So, ${{\mathbb P}^*(A)=\lim_n{\mathbb P}^*(A_n)}$ as required. Incidentally, this also shows that there is a ${B\supseteq A}$ in ${\mathcal F}$ with ${{\mathbb P}(B)={\mathbb P}^*(A)}$. ⬜

I now move on the the main component of the proof of the projection and section theorems. This will allow us to approximate measurable subsets of ${{\mathbb R}\times\Omega}$ from below by sets in ${\mathcal A_\delta}$, as defined in lemma 1 above. While the statement of theorem 3 is simple enough, the proof can get a bit tricky. The method used here is elementary and, although the argument is a bit intricate, no advanced mathematics is required. The definition of ${\mathcal{\bar A}}$ means that it is the minimal collection of subsets of X which contains ${\mathcal A}$ and is closed under taking limits of increasing and decreasing sequences. I refer to the result as the capacitability theorem’ as it is a version of Choquet’s capacitability theorem although, here, we do not involve the concept of analytic sets. A set ${A\subseteq X}$ can be called capacitable if, for each ${K < I(A)}$, there exists a decreasing sequence ${A_n\in\mathcal A}$ with ${K < I(A_n)}$ and ${\bigcap_nA_n\subseteq A}$. So, theorem 3 is saying that all sets in ${\mathcal{\bar A}}$ are capacitable.

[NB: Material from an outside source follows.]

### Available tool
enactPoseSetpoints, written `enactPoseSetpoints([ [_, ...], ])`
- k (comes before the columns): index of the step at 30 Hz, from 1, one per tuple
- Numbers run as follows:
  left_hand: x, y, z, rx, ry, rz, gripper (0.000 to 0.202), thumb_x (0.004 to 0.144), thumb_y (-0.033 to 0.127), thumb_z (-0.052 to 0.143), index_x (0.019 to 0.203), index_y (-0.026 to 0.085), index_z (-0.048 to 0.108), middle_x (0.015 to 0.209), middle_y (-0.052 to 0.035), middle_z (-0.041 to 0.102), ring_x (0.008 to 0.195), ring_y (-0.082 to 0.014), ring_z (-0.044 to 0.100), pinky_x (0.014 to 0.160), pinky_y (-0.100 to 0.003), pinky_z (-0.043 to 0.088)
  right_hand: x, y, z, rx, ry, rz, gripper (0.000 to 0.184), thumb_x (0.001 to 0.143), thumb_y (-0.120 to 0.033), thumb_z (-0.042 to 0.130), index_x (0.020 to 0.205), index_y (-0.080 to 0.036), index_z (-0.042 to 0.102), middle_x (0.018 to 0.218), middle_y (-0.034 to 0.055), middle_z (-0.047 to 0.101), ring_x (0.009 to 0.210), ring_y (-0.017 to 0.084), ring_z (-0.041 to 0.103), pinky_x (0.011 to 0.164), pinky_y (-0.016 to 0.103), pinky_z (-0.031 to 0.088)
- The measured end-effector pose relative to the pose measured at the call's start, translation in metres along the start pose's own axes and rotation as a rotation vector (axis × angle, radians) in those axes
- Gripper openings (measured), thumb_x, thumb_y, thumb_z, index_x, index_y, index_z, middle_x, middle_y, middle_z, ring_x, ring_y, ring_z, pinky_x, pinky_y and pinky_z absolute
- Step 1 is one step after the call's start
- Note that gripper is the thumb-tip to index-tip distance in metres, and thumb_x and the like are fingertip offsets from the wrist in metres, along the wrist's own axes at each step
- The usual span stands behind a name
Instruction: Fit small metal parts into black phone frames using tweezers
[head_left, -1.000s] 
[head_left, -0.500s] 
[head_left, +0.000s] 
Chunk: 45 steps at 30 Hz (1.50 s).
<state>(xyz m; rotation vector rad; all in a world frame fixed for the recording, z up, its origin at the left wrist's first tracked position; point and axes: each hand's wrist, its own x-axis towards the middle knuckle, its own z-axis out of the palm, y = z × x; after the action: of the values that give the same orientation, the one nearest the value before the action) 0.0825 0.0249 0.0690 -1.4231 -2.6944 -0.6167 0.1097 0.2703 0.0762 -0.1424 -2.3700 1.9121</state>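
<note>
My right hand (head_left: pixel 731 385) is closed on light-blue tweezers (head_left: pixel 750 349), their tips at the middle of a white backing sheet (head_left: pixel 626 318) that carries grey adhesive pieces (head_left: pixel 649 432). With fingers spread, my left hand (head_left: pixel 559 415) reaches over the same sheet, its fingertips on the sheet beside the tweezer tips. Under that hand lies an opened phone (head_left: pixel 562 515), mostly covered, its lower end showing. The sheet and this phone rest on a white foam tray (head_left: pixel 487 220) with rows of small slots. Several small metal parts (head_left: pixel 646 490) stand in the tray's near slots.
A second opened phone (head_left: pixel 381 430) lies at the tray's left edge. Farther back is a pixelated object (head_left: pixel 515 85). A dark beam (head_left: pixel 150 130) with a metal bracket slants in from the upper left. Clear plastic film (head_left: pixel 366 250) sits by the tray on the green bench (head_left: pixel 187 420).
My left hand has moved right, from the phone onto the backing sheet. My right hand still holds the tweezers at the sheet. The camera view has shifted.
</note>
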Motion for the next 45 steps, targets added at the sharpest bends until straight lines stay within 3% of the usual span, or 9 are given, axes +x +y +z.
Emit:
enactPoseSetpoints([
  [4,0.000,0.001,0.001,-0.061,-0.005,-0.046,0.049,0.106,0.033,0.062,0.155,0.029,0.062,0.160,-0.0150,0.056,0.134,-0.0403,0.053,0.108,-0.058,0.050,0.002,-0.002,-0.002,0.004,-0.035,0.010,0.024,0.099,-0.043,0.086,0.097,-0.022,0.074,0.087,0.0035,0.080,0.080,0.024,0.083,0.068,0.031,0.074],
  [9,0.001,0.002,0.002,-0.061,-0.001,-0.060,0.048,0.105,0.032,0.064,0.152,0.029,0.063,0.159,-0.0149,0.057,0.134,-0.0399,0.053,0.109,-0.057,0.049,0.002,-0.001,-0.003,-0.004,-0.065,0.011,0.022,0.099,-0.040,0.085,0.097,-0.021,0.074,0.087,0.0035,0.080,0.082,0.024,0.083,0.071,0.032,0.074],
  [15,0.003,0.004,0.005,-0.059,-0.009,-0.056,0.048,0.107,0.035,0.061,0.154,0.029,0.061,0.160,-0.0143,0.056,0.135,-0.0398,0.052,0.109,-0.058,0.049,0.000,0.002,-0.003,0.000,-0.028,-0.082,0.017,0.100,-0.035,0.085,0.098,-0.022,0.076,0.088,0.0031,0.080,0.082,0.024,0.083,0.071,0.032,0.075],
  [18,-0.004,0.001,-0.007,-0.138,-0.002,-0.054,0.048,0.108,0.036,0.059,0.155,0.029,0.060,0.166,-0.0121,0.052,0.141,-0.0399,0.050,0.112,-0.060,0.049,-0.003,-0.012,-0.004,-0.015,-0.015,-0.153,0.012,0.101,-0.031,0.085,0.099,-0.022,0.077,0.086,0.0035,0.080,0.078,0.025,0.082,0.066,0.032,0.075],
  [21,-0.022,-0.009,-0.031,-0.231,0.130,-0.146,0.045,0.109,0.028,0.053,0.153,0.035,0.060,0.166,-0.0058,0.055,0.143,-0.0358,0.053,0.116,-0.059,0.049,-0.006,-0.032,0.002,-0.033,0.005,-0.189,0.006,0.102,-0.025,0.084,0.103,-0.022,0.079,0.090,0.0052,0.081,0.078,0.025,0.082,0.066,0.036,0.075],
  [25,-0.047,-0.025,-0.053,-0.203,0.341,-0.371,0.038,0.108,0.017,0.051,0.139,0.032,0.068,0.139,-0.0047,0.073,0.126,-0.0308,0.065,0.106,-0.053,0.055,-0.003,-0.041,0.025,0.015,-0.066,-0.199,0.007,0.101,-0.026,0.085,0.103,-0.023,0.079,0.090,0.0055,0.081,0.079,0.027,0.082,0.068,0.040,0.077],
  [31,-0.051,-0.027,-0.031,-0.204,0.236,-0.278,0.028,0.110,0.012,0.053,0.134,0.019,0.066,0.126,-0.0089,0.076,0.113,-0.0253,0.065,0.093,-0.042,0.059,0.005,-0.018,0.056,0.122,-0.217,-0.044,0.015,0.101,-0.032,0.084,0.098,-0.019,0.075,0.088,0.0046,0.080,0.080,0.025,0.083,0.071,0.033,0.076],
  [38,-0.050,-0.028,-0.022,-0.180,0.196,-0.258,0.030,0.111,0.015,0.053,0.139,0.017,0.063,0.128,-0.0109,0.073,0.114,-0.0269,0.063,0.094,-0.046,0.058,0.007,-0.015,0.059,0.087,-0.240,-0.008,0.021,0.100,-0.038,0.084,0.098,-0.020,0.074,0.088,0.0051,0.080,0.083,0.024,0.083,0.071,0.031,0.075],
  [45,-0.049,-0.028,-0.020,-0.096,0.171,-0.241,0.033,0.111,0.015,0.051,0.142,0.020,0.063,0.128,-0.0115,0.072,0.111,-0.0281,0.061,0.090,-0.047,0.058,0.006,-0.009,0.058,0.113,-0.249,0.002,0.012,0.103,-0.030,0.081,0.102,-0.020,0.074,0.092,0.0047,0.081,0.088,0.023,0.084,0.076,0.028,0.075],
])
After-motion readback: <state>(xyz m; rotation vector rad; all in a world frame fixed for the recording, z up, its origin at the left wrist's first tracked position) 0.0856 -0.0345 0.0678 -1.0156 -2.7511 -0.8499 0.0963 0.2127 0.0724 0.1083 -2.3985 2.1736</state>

Theorem 3 (Capacitability Theorem) Let X be a set, ${\mathcal A\subseteq\mathcal P(X)}$ be closed under pairwise intersections, and ${I\colon\mathcal P(X)\rightarrow{\mathbb R}^+}$ be increasing and continuous along increasing sequences. Denote the closure of ${\mathcal A}$ under limits of increasing and of decreasing sequences by ${\mathcal{\bar A}}$.

Then, for any ${A\in\mathcal{\bar A}}$ and ${K\in{\mathbb R}}$ with ${I(A) > K}$, there exists a decreasing sequence ${A_n\in\mathcal A}$ with ${\bigcap_nA_n\subseteq A}$ and ${I(A_n) > K}$ for all n.

Proof: Fixing ${K\in{\mathbb R}}$, let ${\mathcal C}$ denote the collection of all ${A\subseteq X}$ with ${I(A) > K}$. The assumptions on I mean that for any ${A\in\mathcal C}$ then every ${B\supseteq A}$ is in ${\mathcal C}$ and, for any sequence ${A_n\subseteq X}$ increasing to A, then ${A_n\in\mathcal C}$ for large n.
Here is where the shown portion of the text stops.